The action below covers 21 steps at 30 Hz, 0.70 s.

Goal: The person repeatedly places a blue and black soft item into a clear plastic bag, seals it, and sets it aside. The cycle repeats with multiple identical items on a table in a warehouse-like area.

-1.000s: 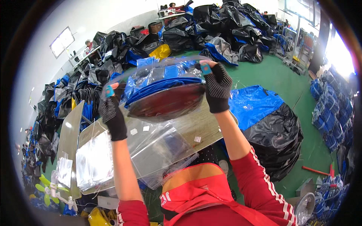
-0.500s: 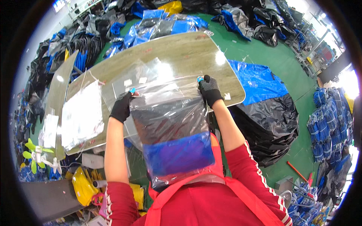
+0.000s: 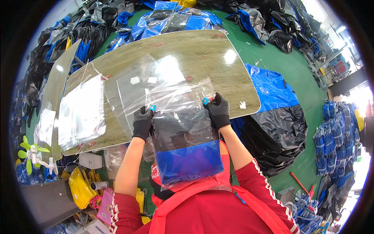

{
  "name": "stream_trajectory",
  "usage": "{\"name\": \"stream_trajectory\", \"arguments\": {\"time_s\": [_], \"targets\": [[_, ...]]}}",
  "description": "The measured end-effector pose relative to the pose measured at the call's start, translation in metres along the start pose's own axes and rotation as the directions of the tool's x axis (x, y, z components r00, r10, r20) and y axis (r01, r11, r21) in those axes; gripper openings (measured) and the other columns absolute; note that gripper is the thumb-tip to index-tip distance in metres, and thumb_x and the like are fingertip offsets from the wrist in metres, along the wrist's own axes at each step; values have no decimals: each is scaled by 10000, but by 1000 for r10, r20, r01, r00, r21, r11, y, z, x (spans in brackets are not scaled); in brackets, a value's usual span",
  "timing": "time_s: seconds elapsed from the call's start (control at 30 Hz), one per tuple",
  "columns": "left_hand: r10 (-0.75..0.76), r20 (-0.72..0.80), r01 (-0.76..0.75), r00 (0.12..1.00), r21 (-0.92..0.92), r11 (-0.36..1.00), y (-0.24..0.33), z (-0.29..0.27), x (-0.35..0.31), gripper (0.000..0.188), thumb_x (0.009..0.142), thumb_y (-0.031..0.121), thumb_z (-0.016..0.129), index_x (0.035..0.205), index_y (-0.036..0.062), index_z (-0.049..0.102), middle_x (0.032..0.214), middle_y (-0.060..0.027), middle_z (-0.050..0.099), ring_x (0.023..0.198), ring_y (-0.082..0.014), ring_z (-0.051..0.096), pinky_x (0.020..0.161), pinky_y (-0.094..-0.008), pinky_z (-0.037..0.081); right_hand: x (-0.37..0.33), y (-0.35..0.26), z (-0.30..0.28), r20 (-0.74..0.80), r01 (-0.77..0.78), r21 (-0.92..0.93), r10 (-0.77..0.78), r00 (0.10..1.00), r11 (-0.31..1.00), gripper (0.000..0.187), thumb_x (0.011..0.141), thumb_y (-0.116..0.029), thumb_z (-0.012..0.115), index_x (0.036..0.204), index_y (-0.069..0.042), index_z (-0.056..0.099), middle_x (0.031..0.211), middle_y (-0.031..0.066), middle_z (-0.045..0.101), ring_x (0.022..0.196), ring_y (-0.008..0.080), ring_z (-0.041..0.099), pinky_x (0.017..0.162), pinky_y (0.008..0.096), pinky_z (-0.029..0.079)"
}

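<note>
A clear plastic bag point(image 3: 187, 132) hangs between my gloved hands at the near edge of the wood-patterned table point(image 3: 210, 50). Inside it lies a folded sheet, black above and blue point(image 3: 191, 162) below. My left hand point(image 3: 143, 121), in a black dotted glove with blue tape on a finger, pinches the bag's left side near the top. On the other side my right hand point(image 3: 218, 110), gloved and taped likewise, grips the upper right edge. The bag's transparent mouth part lies beyond my fingers over the tabletop.
A stack of clear bags point(image 3: 83, 111) lies on the table's left, with small white labels point(image 3: 152, 80) near the middle. A large blue and black sheet point(image 3: 272, 124) rests on the green floor at right. Filled bags point(image 3: 175, 23) are heaped beyond the table; a small green fan point(image 3: 33, 154) stands left.
Both hands have drawn nearer to me, the left also moving right, toward the other hand. The bag has come down with them, and its top edge now looks less stretched.
</note>
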State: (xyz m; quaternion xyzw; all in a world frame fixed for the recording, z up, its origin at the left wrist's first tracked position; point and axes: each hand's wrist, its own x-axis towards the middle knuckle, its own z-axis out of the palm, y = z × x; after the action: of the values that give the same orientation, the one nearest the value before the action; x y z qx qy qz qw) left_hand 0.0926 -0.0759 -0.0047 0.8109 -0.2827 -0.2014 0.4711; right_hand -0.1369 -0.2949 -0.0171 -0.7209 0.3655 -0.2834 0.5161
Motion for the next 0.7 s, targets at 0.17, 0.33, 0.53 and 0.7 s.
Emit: {"name": "stream_trajectory", "arguments": {"time_s": [0.17,0.33,0.53,0.7], "targets": [[113,3,-107,994,-318,942,2,-13,25,287,934,248,568,1049,1,657,950,-84,686,893,-152,617,791,-265,453,23,-39,2,-357,318,-271,-401,844,909,442,751,-42,717,1151,-27,530,1048,80,614,949,190,588,854,317,468],[21,174,61,985,-453,889,10,-28,44,382,970,328,511,1064,-12,659,961,-97,689,879,-166,651,786,-284,506,36,-129,71,345,620,-265,-528,776,739,165,792,-65,594,940,-64,666,920,135,636,880,295,611,775,372,493],[175,94,-144,980,-269,952,23,-27,32,308,955,239,552,1108,-8,652,945,-79,685,853,-116,624,767,-263,489,72,-102,147,598,879,-360,-646,474,312,131,797,-227,610,834,-116,667,823,96,632,792,303,634,665,415,524],[309,93,-258,947,-354,899,16,-31,33,260,949,205,562,1075,1,661,944,-71,691,851,-113,639,756,-256,505,135,-123,60,518,680,-277,-491,701,679,170,800,-241,620,879,-97,662,843,153,650,794,344,631,704,410,506]]}}
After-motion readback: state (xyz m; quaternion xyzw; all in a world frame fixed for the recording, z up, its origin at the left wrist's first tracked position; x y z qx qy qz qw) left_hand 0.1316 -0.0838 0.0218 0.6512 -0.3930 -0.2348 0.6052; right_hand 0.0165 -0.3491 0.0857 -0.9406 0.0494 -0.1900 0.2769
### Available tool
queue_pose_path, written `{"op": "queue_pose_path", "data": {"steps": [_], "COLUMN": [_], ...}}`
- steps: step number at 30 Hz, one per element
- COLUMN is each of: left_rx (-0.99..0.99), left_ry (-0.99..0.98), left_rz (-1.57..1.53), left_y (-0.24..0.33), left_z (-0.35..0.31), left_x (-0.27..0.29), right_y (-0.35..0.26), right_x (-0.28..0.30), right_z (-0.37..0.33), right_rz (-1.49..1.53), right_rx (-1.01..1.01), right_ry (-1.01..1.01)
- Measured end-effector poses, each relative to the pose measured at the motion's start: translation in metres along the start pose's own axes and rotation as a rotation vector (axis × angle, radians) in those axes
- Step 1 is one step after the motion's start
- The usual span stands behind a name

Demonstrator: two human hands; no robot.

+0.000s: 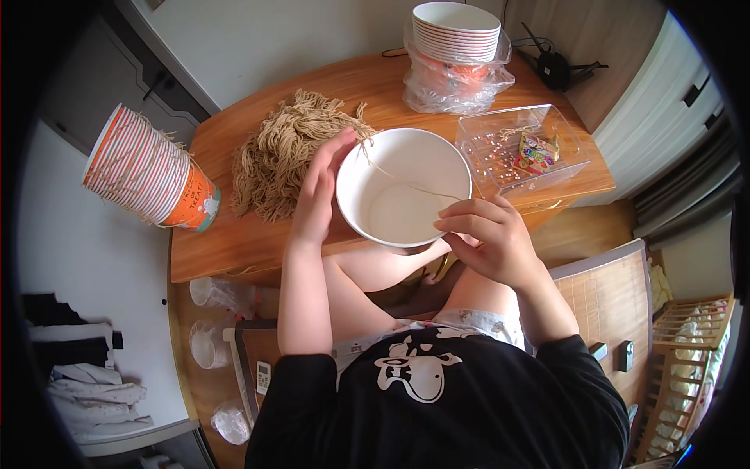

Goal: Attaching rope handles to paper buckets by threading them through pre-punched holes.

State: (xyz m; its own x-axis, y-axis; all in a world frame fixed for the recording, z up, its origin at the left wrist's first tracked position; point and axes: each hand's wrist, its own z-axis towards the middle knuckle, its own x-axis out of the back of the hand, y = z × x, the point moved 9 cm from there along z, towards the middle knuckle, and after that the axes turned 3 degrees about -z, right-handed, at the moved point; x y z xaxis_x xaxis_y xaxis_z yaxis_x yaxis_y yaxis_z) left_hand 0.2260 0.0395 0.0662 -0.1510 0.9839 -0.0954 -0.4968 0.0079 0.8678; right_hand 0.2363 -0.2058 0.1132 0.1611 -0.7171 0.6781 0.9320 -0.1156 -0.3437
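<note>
Head view: between both hands, over the near edge of the table [215, 254], a white paper bucket [398, 207], mouth up and tipped toward the camera. Left hand [319, 187] along its left outer wall, fingers long and nearly straight; impossible to tell whether gripping or merely resting. Right hand [491, 237] at the right rim, fingers bent in toward the thumb, nearly closed; impossible to tell whether pinching rim or strand. Across the bucket's mouth, a thin strand [431, 192] toward that hand. Just behind the left hand, a heap of tan twine [285, 152]. Farther left, a leaning stack of buckets [144, 172]; to the right, a clear tray [564, 173] with small beads and a packet [537, 152].
</note>
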Motion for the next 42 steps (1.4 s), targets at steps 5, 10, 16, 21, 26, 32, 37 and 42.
{"op": "queue_pose_path", "data": {"steps": [5,10,16,21,26,32,37,42], "left_rx": [-0.281,-0.373,-0.297,-0.375,-0.622,-0.815,-0.990,-1.049], "left_ry": [0.066,0.025,0.039,0.030,-0.014,-0.113,-0.217,-0.365], "left_rz": [0.492,0.791,0.493,0.514,0.741,0.789,0.914,0.965], "left_y": [0.033,0.049,0.054,0.063,0.081,0.082,0.072,0.050], "left_z": [-0.061,-0.058,-0.039,-0.026,-0.003,0.045,0.083,0.104], "left_x": [-0.020,-0.055,-0.052,-0.064,-0.097,-0.139,-0.187,-0.221], "right_y": [0.002,0.005,0.013,0.014,0.030,0.064,0.103,0.128], "right_x": [-0.008,-0.012,0.000,0.014,0.035,0.073,0.104,0.120], "right_z": [0.006,0.009,0.015,0.021,0.023,0.025,0.027,0.015], "right_rz": [0.049,0.163,0.339,0.333,0.280,0.133,-0.134,-0.395], "right_rx": [-0.056,-0.076,-0.169,-0.163,-0.102,-0.065,-0.031,0.134], "right_ry": [0.039,-0.002,-0.005,-0.033,-0.028,0.049,0.072,0.129]}}
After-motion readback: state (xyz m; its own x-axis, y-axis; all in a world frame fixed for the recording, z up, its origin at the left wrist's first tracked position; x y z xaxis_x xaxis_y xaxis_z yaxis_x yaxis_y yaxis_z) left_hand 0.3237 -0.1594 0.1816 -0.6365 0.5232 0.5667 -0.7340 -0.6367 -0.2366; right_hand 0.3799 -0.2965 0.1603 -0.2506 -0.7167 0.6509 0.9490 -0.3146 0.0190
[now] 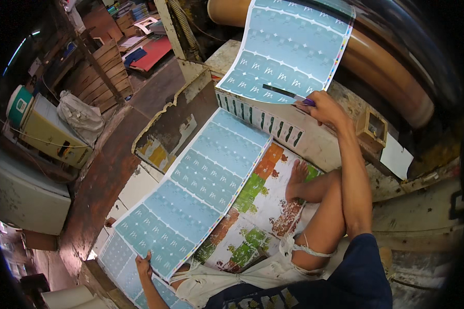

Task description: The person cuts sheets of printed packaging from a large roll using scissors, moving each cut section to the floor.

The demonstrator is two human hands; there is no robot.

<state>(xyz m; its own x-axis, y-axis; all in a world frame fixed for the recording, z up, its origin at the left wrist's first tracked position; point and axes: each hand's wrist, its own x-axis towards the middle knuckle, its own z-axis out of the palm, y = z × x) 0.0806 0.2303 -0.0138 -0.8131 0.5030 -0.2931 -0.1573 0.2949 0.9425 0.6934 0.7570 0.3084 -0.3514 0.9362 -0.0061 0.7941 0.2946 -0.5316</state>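
Observation:
My right hand [326, 109] is closed on the purple handle of a long dark-bladed tool [280, 91]; I cannot tell its exact kind. The blade lies across the lower edge of a blue-green printed sheet [288, 49], which curves down from a large roller at the top. My left hand [144, 265] pinches the near left edge of another blue-green printed sheet [191, 180]. That long sheet slopes from below the machine's ledge toward my lap, beside my bare leg. Further blue-green sheets [119, 262] lie beneath its near end.
The dark metal roller [392, 31] fills the upper right. A small wooden box [371, 129] and a white card [396, 157] sit on the ledge. A colourful printed board [252, 198] lies under my foot. At left are a worn metal panel [172, 121], a white sack [78, 116] and containers.

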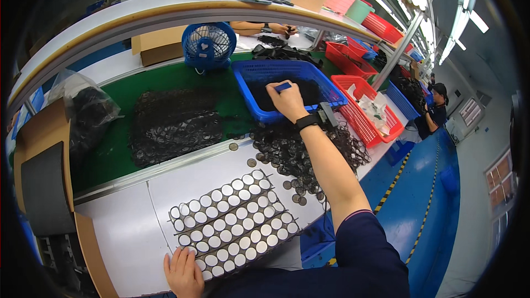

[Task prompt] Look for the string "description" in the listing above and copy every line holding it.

[Result of the exercise]
  "description": "The measured end-effector pose relative to the pose measured at the call's start, translation in metres along the start pose's own axes and rotation as the directions of the tool's x axis (x, y, z components r00, r10, r20) and y axis (r01, r11, r21) in those axes; gripper openings (measured) and the other columns absolute; note that gripper is the thumb-tip to index-tip distance in metres, and thumb_x and the like are fingertip offsets from the wrist in metres, along the wrist's own axes at each step; values have no decimals: each is scaled by 10000, but by 1000 for r10, r20, r01, r00, r21, r11, y, z, x (spans in brackets are not scaled); in brackets, a value's usual span",
Task description: The person cuts sheets of printed packaging from a large roll using scissors, moving each cut section to the floor.

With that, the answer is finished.